Annoyingly, I can really only remember the chorus. It's a super-chirpy girl-group pop song, with a chorus that goes, "But oh no!/ What about that?/ Ain't nobody gonna care about that! Oh oh!"

A google search does not bring up any song with those lyrics. It's entirely believable that this is just my brain coming up with inventive ways to get me to chill out, but if you happen to recognize this song as something that actually exists outside my head, please let me know.
Lacuna Coil recorded a Christmas song. Hah.

I've been slowly working my way through an audiobook of The Kalevala as my accompaniment to chores and errands. This morning, I was thinking about the phrase, "the dismal Sariola," which occurs quite frequently. Honestly, it doesn't seem that dismal unless you go wooing there, which is, of course, what everyone does in The Kalevala. Anyway, while I was picking out produce, I found myself idly wondering if Sariola were an identifiable place, and if one could visit it while in Finland, and what it would look like these days. I pictured a run-down gas station staffed by a single surly attendant in a little shop that carries beer of dubious vintage, a much dog-eared guide to pike fishing in the river of Tuoni, and T-shirts that read, "I made the Sampo for Louhi and all I got was a lousy betrothal."
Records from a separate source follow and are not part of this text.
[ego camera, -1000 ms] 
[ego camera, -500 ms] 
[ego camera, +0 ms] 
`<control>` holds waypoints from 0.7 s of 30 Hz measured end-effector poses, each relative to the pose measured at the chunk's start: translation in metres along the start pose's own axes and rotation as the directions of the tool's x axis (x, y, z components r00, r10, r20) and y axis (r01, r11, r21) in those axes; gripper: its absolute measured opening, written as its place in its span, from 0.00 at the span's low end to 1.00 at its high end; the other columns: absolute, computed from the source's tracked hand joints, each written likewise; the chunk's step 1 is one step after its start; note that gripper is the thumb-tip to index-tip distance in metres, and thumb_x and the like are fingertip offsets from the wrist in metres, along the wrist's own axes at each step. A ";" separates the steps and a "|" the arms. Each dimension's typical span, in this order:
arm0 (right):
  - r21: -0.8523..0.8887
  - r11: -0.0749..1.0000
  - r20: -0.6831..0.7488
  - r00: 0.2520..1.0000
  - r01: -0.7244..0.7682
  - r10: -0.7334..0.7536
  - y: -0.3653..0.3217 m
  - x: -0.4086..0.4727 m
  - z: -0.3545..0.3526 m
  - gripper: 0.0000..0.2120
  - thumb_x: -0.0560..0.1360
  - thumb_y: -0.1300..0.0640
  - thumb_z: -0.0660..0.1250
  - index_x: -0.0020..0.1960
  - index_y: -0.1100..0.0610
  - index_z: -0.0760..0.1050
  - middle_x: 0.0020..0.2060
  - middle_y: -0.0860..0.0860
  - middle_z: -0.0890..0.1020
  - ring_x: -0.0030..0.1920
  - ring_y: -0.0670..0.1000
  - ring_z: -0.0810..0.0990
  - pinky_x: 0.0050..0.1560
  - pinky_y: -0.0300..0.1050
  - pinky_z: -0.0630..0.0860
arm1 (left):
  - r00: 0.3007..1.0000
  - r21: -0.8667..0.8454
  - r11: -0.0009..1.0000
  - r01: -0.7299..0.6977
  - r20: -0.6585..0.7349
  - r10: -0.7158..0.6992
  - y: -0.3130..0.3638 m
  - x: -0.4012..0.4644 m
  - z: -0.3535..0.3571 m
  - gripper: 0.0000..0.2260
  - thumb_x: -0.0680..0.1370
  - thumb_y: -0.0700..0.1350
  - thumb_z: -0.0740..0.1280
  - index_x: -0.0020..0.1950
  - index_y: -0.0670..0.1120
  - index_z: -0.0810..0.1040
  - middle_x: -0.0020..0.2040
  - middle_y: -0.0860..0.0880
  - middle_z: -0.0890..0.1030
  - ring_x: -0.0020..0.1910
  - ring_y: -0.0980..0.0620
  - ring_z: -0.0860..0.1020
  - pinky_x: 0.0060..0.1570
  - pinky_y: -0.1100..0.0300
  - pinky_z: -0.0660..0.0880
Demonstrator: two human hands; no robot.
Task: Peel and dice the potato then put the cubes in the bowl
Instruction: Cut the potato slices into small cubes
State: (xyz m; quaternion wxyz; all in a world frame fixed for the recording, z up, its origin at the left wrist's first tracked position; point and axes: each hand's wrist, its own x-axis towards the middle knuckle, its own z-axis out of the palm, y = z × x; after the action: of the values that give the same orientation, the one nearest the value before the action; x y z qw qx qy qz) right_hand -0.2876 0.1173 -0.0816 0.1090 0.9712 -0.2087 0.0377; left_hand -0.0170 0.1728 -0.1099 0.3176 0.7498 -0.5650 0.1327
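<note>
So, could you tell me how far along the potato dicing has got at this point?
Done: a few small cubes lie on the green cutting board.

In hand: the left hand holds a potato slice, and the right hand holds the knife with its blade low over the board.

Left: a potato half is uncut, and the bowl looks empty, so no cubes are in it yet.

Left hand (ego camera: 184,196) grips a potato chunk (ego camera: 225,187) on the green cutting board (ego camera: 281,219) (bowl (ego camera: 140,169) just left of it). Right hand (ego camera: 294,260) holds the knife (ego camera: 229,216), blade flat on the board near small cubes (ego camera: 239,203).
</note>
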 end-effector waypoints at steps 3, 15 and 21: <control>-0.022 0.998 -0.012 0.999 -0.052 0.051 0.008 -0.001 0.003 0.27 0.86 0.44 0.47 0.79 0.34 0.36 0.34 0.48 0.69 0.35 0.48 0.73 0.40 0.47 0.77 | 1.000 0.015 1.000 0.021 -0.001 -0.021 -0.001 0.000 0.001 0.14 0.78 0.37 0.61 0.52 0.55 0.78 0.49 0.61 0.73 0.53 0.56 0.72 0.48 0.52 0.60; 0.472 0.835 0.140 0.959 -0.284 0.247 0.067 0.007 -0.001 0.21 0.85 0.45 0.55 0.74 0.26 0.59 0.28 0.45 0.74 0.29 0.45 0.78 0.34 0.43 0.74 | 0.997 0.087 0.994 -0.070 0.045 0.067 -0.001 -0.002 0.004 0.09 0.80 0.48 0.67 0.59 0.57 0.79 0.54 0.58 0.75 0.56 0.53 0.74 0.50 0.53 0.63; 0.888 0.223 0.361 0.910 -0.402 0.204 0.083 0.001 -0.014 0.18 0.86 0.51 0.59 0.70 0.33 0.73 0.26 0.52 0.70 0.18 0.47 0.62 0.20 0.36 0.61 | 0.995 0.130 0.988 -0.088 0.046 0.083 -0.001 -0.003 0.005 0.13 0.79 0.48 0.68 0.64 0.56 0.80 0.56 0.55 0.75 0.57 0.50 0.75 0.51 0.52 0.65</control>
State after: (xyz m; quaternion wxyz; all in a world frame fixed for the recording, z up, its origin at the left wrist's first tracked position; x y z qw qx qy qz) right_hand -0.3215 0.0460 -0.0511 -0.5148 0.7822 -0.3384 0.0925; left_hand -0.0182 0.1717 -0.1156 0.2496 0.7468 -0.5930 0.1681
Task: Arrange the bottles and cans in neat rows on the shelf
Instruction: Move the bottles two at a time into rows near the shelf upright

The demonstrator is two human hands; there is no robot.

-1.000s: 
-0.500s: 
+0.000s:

It was something of a relief to discover that Sariola has no identifiable location and so there is no reality to contradict that mental image.
I can't remember whether I mentioned it here before, but I bought a new phone recently. I got an iPhone SE - I was pretty happy with my old iPhone 5 and I probably wouldn't even have bothered to upgrade for a while except that the screen was falling off. When I bought the iPhone SE, I was pretty much expecting to get an iPhone 5 with more storage and a somewhat better camera, and I was happy with that.

However, on Monday, I went to a concert at the Oakland Metro, and I discovered something that completely blows my mind. I took some video of the headlining band, because I wanted to show Daniel a little bit of what the show was like. Now, most cell phone videos taken at concerts sound like crap, because the music is just so loud that it overloads the sound inputs and you get tons of clipping. So, I was very pleasantly surprised when I played the video back and it sounded like this:



Somebody in Apple marketing is missing a trick somewhere. Because if someone had told me, "Get an iPhone SE and you can record listenable concert video even in the second row at the Oakland Metro," I'd have upgraded ages ago.
In a fit of idle curiosity, I just had a look at my listening statistics from last.fm for the past year, to see what I've been listening to.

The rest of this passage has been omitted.